■ **Activity**: Where the data below has the string "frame", return the whole line.
(Dataset content)
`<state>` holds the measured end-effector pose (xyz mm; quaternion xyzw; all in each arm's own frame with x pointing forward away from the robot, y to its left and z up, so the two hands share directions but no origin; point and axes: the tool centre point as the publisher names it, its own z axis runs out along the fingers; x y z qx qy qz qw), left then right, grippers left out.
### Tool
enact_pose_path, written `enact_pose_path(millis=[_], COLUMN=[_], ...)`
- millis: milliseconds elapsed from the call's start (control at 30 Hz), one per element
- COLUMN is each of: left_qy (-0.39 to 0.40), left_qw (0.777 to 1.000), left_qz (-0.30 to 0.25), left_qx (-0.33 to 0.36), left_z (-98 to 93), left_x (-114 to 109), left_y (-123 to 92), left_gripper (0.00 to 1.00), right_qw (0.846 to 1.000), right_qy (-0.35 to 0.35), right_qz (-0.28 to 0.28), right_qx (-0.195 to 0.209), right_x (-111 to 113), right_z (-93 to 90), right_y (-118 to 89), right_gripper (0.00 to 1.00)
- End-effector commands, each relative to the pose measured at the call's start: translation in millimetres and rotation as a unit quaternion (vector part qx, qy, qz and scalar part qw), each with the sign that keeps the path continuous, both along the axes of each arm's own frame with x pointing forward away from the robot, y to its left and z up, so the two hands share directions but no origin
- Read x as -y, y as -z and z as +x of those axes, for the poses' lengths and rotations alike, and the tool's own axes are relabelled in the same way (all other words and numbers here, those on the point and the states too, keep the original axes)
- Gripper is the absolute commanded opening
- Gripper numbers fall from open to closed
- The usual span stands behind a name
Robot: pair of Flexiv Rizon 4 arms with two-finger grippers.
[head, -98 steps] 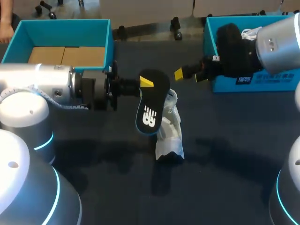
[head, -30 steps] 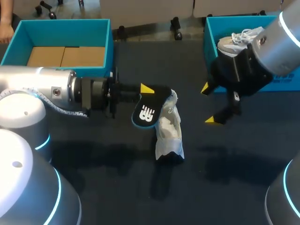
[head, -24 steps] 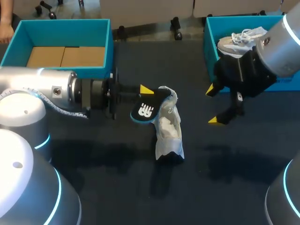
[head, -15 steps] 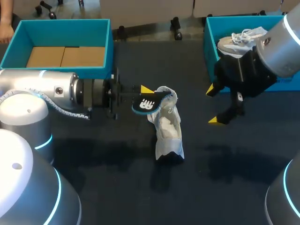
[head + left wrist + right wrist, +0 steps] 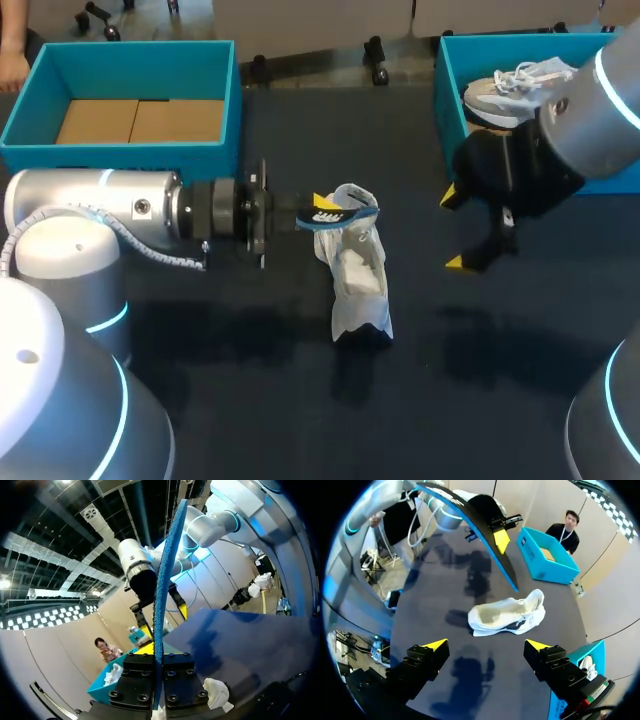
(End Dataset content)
■ **Exercise result**:
`<state>` holds the measured end-effector pose (xyz mm; quaternion xyzw; all in each arm's own frame with x pointing forward away from the robot, y to its left and z up, so the two hands share directions but no origin; point and axes: the tool centre point as the publisher names it, its own z axis runs out along the fingers; x y z qx qy qz qw), left then right, grippers left out.
- End-effector commands, each relative to the pose measured at the call's start: translation in millimetres and rotation as a unit quaternion (vector part qx, qy, qz and scalar part qw), each with the sign that keeps the path continuous, both along the axes of each arm's own frame with x pointing forward away from the robot, y to its left and z up, so the two hands share directions but no origin

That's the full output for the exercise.